__INSTRUCTIONS FOR THE TASK__:
Leave the pictures out. Retype exactly the lines below from the one containing "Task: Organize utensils" through the one containing "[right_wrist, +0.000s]", and no others.

__GIVEN DATA__:
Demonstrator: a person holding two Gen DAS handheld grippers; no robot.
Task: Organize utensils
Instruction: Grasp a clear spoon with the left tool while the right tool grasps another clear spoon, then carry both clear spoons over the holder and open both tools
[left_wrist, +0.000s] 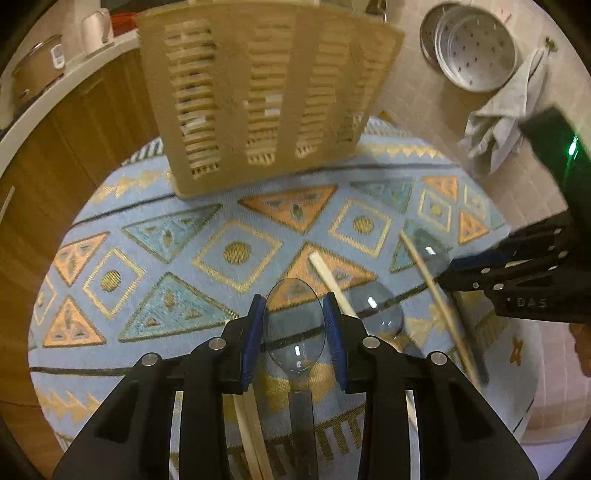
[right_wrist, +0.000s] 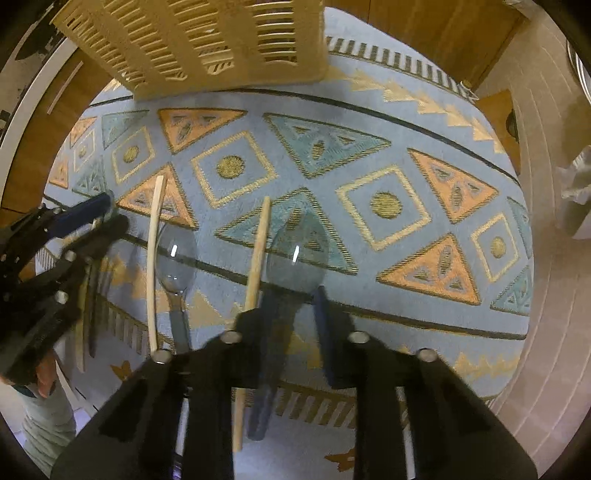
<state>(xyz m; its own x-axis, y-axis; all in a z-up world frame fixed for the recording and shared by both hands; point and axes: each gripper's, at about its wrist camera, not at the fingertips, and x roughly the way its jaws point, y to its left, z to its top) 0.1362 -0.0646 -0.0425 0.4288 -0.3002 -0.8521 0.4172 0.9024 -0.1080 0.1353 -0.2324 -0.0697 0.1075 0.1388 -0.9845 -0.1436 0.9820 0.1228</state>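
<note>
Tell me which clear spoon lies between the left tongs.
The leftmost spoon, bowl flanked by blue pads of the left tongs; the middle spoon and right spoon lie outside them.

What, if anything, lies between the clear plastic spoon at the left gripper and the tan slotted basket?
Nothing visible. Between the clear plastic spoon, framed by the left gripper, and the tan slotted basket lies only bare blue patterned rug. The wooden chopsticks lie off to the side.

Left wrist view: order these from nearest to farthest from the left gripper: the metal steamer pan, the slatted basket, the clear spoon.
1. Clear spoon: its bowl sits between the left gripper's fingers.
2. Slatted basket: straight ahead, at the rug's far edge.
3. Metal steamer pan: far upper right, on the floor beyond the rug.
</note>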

__REPLY TO THE TASK__:
Task: Organize utensils
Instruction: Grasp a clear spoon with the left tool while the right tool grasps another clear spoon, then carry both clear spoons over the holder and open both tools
[left_wrist, +0.000s] 
[right_wrist, +0.000s] 

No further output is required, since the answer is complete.